The limitations of HIS models are mainly related to donor variability, incomplete myeloid differentiation, xenogeneic GvHD, and murine stromal components influencing immune-tumor interactions. In this study, PBMC donors were not systematically HLA-matched across tumor models, which may contribute to variability and underscores the importance of incorporating HLA matching in future work. These limitations define the boundaries of interpretation and highlight the need for improved models incorporating human cytokines and stromal components. Along these lines, the development of transgenic humanized mouse strains expressing human cytokines (e.g., IL-15, GM-CSF, IL-3, CSF) represents a promising avenue to enhance immune functionality and better model human immune-tumor interactions (5, 41).

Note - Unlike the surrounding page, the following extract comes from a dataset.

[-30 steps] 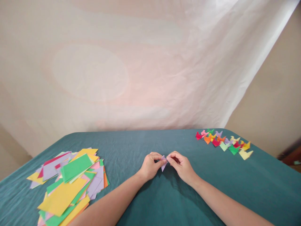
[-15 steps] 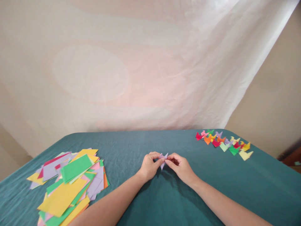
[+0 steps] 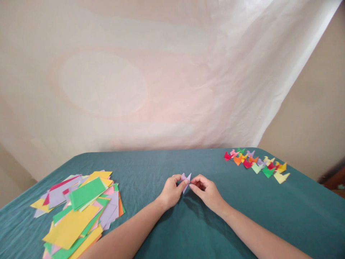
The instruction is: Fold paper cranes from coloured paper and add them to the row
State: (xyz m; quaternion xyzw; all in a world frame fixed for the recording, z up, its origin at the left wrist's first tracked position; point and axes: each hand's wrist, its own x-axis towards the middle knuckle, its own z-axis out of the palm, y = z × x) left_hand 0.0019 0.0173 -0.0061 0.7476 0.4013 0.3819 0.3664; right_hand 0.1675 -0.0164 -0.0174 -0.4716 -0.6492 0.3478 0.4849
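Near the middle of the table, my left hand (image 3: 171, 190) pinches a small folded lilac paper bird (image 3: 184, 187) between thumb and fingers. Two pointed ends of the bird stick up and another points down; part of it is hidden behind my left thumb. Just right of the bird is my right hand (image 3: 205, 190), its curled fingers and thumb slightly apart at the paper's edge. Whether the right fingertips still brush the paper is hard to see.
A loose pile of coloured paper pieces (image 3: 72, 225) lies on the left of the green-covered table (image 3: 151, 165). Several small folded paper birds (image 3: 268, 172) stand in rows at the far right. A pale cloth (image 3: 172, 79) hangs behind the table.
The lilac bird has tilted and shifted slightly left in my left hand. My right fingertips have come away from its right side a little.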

One particularly promising approach is the immune-avatar strategy, in which early-passage PDXs derived from patient tumors are co-engrafted with autologous immune cells to evaluate therapy responses in a personalized manner to avoid mismatched immune cells and tumor (38, 42–44). Given the difficulty of obtaining Hu-CD34+ cells from cancer patients, Hu- PBMC models offer a feasible alternative for implementing this strategy. However, challenges remain, particularly in mitigating the impact of graft-versus-host disease (GvHD) an extending the duration of immune response studies. The generation of MHC I/II knockout models (14, 45)may help address these limitations, enabling more stable long-term studies.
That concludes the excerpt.